> _Task instructions_
In the material below, the lines between the one holding "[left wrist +" and the one holding "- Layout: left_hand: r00", inclusive, are to be set down word for word. Pictures stay out.

> _Dataset excerpt_
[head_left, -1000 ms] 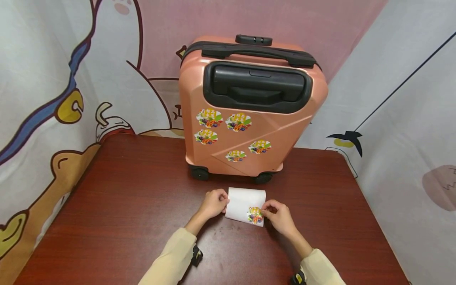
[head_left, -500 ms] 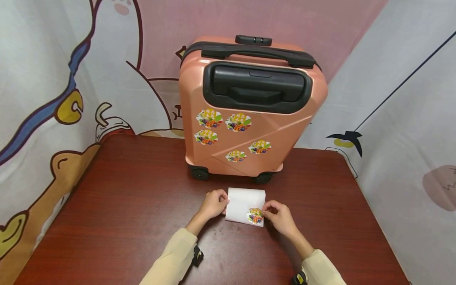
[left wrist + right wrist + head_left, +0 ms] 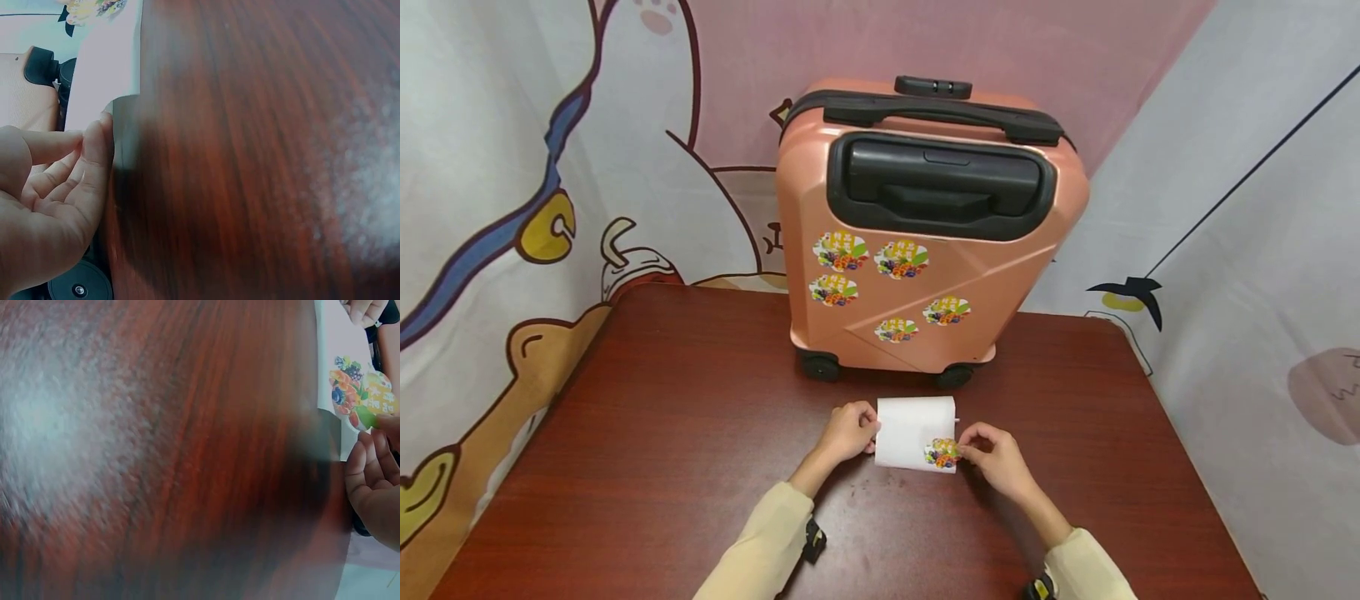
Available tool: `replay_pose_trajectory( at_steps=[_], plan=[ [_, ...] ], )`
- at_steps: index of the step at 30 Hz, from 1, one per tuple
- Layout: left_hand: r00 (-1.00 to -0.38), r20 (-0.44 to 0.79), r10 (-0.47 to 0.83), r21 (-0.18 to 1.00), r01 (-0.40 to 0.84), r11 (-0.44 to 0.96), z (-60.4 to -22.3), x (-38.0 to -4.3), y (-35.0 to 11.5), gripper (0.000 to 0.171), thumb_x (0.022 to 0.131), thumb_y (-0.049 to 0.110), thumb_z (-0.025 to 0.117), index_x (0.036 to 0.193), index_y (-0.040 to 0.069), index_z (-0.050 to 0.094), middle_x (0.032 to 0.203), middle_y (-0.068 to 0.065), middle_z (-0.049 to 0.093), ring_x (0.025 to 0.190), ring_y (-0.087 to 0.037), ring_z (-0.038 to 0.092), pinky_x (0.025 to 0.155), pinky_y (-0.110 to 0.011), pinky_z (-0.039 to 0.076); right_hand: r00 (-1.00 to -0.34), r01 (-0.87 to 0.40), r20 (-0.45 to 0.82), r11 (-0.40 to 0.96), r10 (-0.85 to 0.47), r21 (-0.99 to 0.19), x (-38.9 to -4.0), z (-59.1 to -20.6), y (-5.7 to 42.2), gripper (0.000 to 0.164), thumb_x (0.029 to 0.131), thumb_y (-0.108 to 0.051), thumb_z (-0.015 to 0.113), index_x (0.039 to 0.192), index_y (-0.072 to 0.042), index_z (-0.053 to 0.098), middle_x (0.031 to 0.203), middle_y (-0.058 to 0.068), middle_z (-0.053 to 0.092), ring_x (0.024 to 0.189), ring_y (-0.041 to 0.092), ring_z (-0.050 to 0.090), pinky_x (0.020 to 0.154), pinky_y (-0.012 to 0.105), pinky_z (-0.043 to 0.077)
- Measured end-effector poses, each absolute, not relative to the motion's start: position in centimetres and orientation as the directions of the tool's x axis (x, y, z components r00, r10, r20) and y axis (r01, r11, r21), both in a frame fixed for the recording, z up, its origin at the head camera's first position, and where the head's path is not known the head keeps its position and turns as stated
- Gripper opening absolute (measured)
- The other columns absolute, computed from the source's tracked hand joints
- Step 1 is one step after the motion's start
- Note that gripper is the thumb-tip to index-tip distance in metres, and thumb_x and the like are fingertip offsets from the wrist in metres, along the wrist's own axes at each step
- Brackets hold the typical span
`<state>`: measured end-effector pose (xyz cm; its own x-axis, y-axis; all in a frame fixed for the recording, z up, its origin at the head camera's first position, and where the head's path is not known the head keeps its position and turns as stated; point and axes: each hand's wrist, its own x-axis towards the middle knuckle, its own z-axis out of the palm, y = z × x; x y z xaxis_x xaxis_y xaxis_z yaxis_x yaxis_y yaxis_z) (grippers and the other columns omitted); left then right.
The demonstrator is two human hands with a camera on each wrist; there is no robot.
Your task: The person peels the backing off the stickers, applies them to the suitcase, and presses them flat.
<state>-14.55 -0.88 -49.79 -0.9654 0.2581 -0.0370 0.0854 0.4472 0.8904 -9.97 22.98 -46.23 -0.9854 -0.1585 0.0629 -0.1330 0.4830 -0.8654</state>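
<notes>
A white backing sheet point(image 3: 910, 427) is held just above the table. My left hand point(image 3: 852, 430) pinches its left edge between thumb and fingers, and the left wrist view shows the sheet point(image 3: 106, 69) bending at the fingertips. A round fruit-print sticker point(image 3: 941, 452) is at the sheet's lower right. My right hand point(image 3: 998, 463) pinches the sticker's right edge, which reaches slightly past the sheet. In the right wrist view the thumb covers the green leaf tip of the sticker point(image 3: 353, 394).
An orange suitcase point(image 3: 1000, 292) with black handles stands upright behind the sheet, bearing several similar stickers point(image 3: 901, 260). Its black wheels point(image 3: 955, 376) rest on the brown wooden table point(image 3: 700, 467). Cartoon-printed cloth point(image 3: 1225, 250) hangs around the back and sides.
My right hand has moved slightly right, drawing the sticker's edge a little past the sheet's right side. The sheet has shifted slightly left; the left hand stays on its edge.
</notes>
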Motion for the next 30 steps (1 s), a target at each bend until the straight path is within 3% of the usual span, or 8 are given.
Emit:
replay_pose_trajectory(
  at_steps=[6,12,19,30],
  plan=[
    [-0.962,-0.062,0.264,0.898,0.062,0.437,-50.0,-14.6,-1.0,0.007,0.083,0.000,0.060,0.077,-0.001,0.057,0.058,-0.005,0.057,0.045,-0.013,0.059,0.043,-0.020,0.047,-0.973,-0.169,0.068,0.480,-0.220,-0.861,-10.1,-45.2,23.4,0.011,0.076,0.012,0.062,0.075,0.003,0.057,0.068,0.016,0.058,0.054,0.017,0.052,0.046,0.030,0.046],
    [-0.961,-0.070,0.268,0.903,0.053,0.426,-49.9,-14.5,-1.0,0.006,0.083,0.000,0.060,0.077,-0.002,0.058,0.058,-0.007,0.058,0.045,-0.015,0.059,0.043,-0.021,0.047,-0.961,-0.212,0.097,0.465,-0.260,-0.860,-10.5,-44.3,23.7,0.016,0.075,0.013,0.063,0.074,-0.002,0.056,0.070,0.017,0.058,0.057,0.013,0.051,0.050,0.024,0.044],
    [-0.958,-0.071,0.278,0.903,0.057,0.426,-49.4,-14.5,-1.3,0.010,0.084,0.003,0.061,0.075,-0.001,0.059,0.058,-0.007,0.059,0.043,-0.013,0.057,0.042,-0.021,0.047,-0.950,-0.233,0.096,0.468,-0.297,-0.852,-11.0,-43.3,23.6,0.009,0.076,0.014,0.062,0.078,0.006,0.057,0.072,0.017,0.056,0.060,0.016,0.050,0.053,0.022,0.043],
    [-0.961,0.064,0.269,0.871,0.185,0.455,-47.6,-14.9,-1.5,0.010,0.083,0.008,0.063,0.074,0.004,0.060,0.058,0.000,0.058,0.043,-0.004,0.050,0.039,-0.021,0.043,-0.941,-0.262,0.117,0.469,-0.317,-0.844,-11.8,-42.0,22.9,0.010,0.076,0.013,0.062,0.077,0.005,0.056,0.070,0.014,0.055,0.061,0.013,0.050,0.054,0.022,0.043]
  ],
)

> _Answer_
[left wrist + right wrist + head_left, +0 ms] 
Available tool: `replay_pose_trajectory( at_steps=[_], plan=[ [_, ...] ], )`
- at_steps: index of the step at 30 Hz, from 1, one per tuple
- Layout: left_hand: r00 (-1.00 to -0.38), r20 (-0.44 to 0.79), r10 (-0.47 to 0.83), r21 (-0.18 to 1.00), r01 (-0.40 to 0.84), r11 (-0.44 to 0.96), z (-60.4 to -22.3), x (-38.0 to -4.3), y (-35.0 to 11.5), gripper (0.000 to 0.171), thumb_x (0.022 to 0.131), thumb_y (-0.049 to 0.110), thumb_z (-0.025 to 0.117), index_x (0.036 to 0.193), index_y (-0.040 to 0.069), index_z (-0.050 to 0.094), middle_x (0.032 to 0.203), middle_y (-0.068 to 0.065), middle_z (-0.049 to 0.093), ring_x (0.025 to 0.190), ring_y (-0.087 to 0.037), ring_z (-0.038 to 0.092), pinky_x (0.025 to 0.155), pinky_y (-0.110 to 0.011), pinky_z (-0.039 to 0.076); right_hand: r00 (-1.00 to -0.34), r01 (-0.87 to 0.40), r20 (-0.45 to 0.82), r11 (-0.40 to 0.96), r10 (-0.85 to 0.47), r21 (-0.99 to 0.19), x (-38.9 to -4.0), z (-59.1 to -20.6), y (-5.7 to 42.2), gripper (0.000 to 0.164), thumb_x (0.029 to 0.131), thumb_y (-0.108 to 0.051), thumb_z (-0.015 to 0.113), index_x (0.039 to 0.192), index_y (-0.072 to 0.042), index_z (-0.053 to 0.098), middle_x (0.031 to 0.203), middle_y (-0.058 to 0.068), middle_z (-0.053 to 0.092), ring_x (0.024 to 0.189), ring_y (-0.041 to 0.092), ring_z (-0.050 to 0.090), pinky_x (0.020 to 0.154), pinky_y (-0.012 to 0.105), pinky_z (-0.043 to 0.077)

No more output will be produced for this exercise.